Serendipity strikes again.

Vocabulary in a discussion forum


My students (grade 8) just weren't that interested in learning their 20 words of vocabulary. There just had to be a better way. One of the things I did was create a Moodle discussion, with a thread for each of the words. Dead easy assignment: post a definition, synonym, antonym, picture that illustrates the word, word origin, or use the word in a sentence.

I started with a requirement of 5. Post one thing about 5 words, 5 things about 1 word. Except they posted 20 or 30! So I upped the minimum to 10 things. And some students are still posting 20 or 30. I've hit on something!

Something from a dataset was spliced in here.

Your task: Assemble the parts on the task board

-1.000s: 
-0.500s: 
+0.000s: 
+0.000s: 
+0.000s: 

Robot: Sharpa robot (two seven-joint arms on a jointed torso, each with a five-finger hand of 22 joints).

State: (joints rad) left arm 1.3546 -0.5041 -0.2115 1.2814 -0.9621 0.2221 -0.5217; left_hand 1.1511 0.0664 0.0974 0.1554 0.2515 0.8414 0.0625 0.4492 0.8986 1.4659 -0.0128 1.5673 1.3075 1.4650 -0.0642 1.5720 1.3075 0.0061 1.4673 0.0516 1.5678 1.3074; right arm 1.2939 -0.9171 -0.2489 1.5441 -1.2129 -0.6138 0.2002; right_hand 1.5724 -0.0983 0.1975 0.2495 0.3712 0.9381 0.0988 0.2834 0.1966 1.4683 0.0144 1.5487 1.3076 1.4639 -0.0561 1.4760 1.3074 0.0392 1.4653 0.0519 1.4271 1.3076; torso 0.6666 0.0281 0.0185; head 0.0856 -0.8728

The pictures are especially a hit. (They are supposed to cite their sources.) We discovered that bmp images don't show in Moodle, that sometimes other pictures don't show either - or show on some computers but not others. The first two times, we do this f2f in the computer lab, so that I can head off any technical difficulties or misunderstandings. After that, it's homework.

The first few times there were a LOT of spelling, punctuation, capitalization errors. So after they had success, I warned them that they wouldn't get credit if there were errors; they didn't believe me. So I marked the errors with strike-throughs and took away credit. Oh, the wailing. But they're doing a much better job of proofreading now.

It isn't just that they're engaged with doing the work. Something interesting is happening with vocabulary tests. More A's. Usually I have the classic middle school reverse bell-curve: mostly A's and D/F's, not many C's. Now, I'm getting mostly A's and B's. And it's not an easy test. Use the word correctly in a sentence and show that you know the meaning - much harder than multiple-guess.

I think I'm onto something.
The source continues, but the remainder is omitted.